Os três anos que seguiram depois
da vitória da Unidade Popular foram caracterizados pelo acirramento da luta de
classes. Tal como mostra brilhantemente o filme Chove sobre Santiago, do
diretor Helvio Soto, a burguesia chilena, com o apoio da CIA e das ditaduras
então implementadas no Cone Sul, orquestradamente tomou medidas de
desestabilização política e econômica contra o governo Allende, entre as quais,
o estocamento de mercadorias desencadeando o sumiço de produtos básicos do
mercado.
Com o prelúdio do golpe cada vez
mais forte, Victor e Pablo Neruda conclamaram, por meio da TV, a população
contra o fascismo. Pouco tempo depois, em 11 de setembro de 1973, o general
Augusto Pinochet, nomeado pelo próprio Allende para o comando das forças
armadas, deu o golpe de Estado e iniciou uma verdadeira caçada aos militantes
de esquerda.
Um dia depois que as tortura,
mortes e perseguições entrariam para a história recente do Chile, a própria
história de Victor se cruzaria com o contexto de seu país. Os versos da canção Venceremos que embalou toda a campanha de Allende
se concretizou. Contra o fascismo golpista, os trabalhadores e a juventude
chilena se levantaram. Entretanto, o verbo vencer conjugado em 3ª pessoa do
singular não se fez carne; a via chilena ao socialismo em pouco tempo foi
destruída e as vozes que a anunciaram foram literalmente silenciadas.

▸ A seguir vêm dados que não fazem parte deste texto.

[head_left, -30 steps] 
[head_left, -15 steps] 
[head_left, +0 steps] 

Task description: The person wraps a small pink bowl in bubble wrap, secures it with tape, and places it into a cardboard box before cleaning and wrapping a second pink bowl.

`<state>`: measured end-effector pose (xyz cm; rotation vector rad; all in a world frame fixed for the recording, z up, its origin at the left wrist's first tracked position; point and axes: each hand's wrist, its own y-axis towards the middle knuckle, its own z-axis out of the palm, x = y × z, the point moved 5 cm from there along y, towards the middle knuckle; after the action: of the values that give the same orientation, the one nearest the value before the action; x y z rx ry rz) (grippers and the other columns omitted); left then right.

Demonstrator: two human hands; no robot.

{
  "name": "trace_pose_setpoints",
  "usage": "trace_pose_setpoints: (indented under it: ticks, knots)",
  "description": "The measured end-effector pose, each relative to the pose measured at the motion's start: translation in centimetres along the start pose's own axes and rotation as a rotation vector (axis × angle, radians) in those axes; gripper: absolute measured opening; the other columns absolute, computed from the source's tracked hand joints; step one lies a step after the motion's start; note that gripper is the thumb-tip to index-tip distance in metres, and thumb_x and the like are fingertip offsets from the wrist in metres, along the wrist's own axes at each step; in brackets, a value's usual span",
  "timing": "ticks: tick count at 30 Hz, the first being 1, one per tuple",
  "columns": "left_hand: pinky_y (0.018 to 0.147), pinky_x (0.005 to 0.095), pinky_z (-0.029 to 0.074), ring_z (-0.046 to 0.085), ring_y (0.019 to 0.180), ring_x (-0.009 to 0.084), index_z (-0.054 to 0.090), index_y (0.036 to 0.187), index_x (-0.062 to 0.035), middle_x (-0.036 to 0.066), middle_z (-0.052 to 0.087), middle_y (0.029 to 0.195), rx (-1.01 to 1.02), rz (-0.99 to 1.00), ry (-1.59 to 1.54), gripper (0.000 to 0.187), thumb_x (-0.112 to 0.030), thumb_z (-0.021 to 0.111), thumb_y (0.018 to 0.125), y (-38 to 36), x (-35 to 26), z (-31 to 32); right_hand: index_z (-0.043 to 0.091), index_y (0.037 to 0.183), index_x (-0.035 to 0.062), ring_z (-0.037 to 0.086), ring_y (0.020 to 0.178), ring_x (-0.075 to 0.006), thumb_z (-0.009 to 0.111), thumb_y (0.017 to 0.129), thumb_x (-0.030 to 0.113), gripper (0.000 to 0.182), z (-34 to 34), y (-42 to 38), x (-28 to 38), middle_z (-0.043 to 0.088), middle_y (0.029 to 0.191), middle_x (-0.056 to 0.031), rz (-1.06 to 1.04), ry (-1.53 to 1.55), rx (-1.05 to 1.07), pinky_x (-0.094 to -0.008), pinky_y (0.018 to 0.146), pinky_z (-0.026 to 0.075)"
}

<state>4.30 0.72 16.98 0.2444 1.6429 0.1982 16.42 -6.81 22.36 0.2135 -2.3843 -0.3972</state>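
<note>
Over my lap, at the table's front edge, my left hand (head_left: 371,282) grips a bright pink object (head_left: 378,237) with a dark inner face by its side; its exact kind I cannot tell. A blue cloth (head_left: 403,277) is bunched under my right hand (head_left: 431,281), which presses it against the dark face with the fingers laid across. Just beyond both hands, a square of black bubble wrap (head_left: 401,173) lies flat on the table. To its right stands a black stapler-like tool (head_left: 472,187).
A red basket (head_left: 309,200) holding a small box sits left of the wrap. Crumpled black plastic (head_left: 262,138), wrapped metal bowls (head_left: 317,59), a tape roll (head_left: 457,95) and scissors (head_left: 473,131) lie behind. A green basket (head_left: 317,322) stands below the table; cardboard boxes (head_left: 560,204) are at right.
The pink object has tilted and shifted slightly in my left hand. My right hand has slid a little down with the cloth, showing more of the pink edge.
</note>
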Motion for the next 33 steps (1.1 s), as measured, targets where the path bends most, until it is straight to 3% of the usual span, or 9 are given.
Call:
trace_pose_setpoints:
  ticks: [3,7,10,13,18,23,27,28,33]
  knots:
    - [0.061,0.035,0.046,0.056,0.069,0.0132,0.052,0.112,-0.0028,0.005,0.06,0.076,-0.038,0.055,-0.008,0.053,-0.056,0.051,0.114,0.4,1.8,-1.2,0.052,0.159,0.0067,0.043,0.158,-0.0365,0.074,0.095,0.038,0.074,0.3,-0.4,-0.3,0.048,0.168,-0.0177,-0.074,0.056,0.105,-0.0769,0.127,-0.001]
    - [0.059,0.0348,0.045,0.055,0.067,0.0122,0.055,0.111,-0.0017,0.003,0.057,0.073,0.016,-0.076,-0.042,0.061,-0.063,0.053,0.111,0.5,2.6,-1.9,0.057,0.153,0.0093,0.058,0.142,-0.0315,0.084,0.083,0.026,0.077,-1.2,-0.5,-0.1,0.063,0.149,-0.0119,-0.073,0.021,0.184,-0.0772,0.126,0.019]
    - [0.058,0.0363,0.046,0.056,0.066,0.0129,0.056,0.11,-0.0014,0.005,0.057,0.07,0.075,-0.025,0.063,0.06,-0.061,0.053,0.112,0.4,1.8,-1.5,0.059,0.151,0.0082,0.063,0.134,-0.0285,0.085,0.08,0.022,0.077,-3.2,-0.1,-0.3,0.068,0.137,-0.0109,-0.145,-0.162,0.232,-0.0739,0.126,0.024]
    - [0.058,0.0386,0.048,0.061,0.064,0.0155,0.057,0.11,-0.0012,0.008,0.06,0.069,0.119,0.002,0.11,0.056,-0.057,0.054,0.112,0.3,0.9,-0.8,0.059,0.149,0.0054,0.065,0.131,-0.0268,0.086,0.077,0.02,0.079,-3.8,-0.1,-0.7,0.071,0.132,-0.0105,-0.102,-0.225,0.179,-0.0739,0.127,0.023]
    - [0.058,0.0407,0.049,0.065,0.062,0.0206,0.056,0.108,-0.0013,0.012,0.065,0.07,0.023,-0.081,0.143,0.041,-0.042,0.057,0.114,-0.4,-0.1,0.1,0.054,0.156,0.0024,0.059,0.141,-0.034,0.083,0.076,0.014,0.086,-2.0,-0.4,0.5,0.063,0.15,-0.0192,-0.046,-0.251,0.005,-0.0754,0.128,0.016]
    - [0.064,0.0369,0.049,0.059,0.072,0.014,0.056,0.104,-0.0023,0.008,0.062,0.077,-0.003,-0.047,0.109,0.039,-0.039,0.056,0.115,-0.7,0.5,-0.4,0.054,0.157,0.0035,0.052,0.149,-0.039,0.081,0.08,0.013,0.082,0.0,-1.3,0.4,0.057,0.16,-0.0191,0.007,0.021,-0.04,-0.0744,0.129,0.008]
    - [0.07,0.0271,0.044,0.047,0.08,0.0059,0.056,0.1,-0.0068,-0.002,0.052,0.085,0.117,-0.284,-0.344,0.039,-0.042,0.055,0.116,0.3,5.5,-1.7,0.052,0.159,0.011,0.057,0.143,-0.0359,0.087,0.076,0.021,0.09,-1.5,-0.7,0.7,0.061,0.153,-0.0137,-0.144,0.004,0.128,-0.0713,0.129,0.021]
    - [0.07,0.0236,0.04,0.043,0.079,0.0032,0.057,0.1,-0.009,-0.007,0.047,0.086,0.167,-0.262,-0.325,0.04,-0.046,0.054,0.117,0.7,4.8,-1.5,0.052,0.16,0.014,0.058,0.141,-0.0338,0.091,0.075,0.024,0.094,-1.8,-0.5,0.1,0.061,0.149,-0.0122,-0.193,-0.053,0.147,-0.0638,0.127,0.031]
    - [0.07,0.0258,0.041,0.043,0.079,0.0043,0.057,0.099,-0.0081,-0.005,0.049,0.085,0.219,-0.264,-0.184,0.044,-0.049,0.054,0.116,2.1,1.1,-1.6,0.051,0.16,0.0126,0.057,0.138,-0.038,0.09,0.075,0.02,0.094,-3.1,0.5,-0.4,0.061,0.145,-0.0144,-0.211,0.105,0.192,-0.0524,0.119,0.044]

Preso na Universidade Técnica do
Estado (UTE), juntamente com centenas de professores, estudantes e
funcionários, Víctor Jara seria levado para o Estádio do Chile, o mesmo estádio
em que ele havia ganhado o
festival da Nueva Canción em 1969, e que agora servia de campo de concentração
para ele e para mais de cinco mil pessoas. Ali, Jara seria torturado, tendo
suas mãos esmagadas por coronhadas e morto cinco dias depois com quarenta e
quatro tiros.
Somente 23 anos depois do
assassinato de Víctor, o Estado chileno reconheceu sua morte como crime da
ditadura e no ano de 2003 o Estádio Chile foi rebatizado como Estádio Víctor
Jara em sua homenagem. Entretanto, antes do reconhecimento oficial do Estado
sobre sua morte, sua vida já estava eternizada por sua voz e sua luta. Afinal,
como o próprio Víctor cantou: “(...) canto que ha sido valiente siempre
será canción nueva”. Víctor
Jara Presente !
[1] Pedagoga,
formada pela Universidade Estadual Paulista – UNESP e Mestre em Integração da
América Latina pela Universidade de São Paulo - PROLAM/USP.